Q: Can the iPad Air M3 replace my laptop?

Our data says probably not for serious work. It scores only 32.3/100 for productivity, held back by iPadOS and RAM in the 35th percentile. It's a fantastic companion device, but a poor primary computer for most workflows.

Q: Is the 128GB storage enough?

It's average, ranking in the 50th percentile. For documents and some apps, it's fine. But with 4K video, large games, or pro creative projects, you'll fill it fast. Spring for more storage if your budget allows.

Q: How does the M3 chip perform for gaming and creative apps?

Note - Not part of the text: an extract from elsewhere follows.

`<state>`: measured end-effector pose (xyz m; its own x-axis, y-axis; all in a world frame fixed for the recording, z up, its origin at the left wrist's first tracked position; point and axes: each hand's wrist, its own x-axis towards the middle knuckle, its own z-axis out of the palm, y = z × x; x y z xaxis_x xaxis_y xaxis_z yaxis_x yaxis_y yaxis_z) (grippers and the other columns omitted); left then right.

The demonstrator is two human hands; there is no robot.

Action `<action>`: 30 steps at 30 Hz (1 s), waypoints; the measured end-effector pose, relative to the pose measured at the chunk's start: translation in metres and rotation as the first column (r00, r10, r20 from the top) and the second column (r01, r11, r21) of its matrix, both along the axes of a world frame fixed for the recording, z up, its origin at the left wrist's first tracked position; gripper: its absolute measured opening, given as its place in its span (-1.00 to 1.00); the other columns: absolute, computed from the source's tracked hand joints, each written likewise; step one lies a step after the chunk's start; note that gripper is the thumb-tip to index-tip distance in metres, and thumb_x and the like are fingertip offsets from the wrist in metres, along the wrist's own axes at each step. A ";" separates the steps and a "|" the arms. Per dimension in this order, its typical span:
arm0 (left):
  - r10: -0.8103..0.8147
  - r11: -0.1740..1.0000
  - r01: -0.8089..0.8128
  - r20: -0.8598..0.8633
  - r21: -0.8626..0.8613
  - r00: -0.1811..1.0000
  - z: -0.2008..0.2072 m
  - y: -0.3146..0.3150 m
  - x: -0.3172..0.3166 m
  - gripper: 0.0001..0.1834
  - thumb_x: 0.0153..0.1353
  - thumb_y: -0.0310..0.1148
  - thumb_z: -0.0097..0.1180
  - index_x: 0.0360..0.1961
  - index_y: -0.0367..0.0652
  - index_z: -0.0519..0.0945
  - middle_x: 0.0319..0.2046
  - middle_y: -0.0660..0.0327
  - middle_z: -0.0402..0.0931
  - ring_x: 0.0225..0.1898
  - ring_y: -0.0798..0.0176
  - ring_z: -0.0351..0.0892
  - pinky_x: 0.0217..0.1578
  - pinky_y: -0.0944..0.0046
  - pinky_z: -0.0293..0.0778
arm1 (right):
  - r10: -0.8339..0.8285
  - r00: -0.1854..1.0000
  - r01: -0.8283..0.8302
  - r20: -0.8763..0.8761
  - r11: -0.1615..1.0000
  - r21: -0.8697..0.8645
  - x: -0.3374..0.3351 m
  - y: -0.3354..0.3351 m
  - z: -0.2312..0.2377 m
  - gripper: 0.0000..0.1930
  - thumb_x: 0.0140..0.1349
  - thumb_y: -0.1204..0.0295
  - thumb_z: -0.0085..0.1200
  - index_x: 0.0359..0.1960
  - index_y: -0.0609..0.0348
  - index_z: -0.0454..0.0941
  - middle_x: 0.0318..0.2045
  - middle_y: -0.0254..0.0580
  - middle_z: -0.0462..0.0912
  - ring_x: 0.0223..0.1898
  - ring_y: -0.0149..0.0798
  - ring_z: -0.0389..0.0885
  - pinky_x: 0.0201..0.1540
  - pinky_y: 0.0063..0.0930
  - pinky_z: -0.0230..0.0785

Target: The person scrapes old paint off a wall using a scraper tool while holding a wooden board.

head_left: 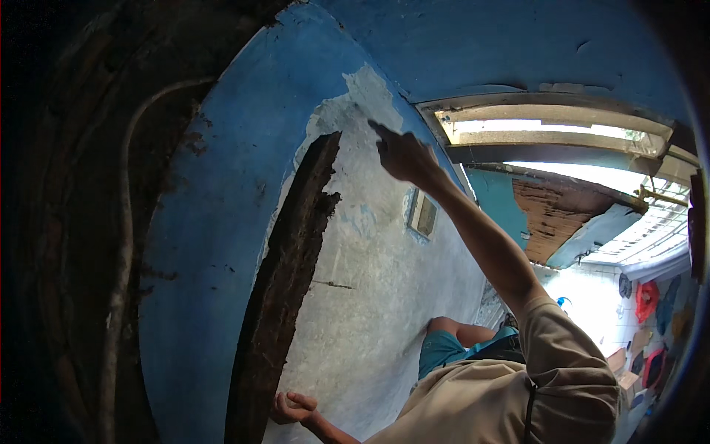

Very well. The GPU is in the 85th percentile, so it handles graphics-intensive games and apps like Procreate or LumaFusion with ease. The performance bottleneck won't be the chip; it'll be the thermal design and RAM on sustained, heavy tasks.

Who Should Skip This

Skip this if you need a primary computing device. The 32.3 productivity score and 35th percentile RAM are deal-breakers for real work. Also, power users who need file system access, proper external monitor support without Stage Manager quirks, or specific professional desktop software should look at a laptop or a Windows 2-in-1 like the Surface Pro. This is a tablet first, last, and always.

Verdict

We can only recommend the 13-inch iPad Air M3 if your primary use case is media consumption, digital art, or note-taking on a fantastic large screen. The data is clear: its 87th percentile display and capable M3 chip are great for that. But for anyone hoping this will be their main computer, the numbers don't lie. The 32.3 productivity score, 35th percentile RAM, and iPadOS limitations make it a poor laptop substitute. Buy it as a superb premium tablet, not a cheap laptop.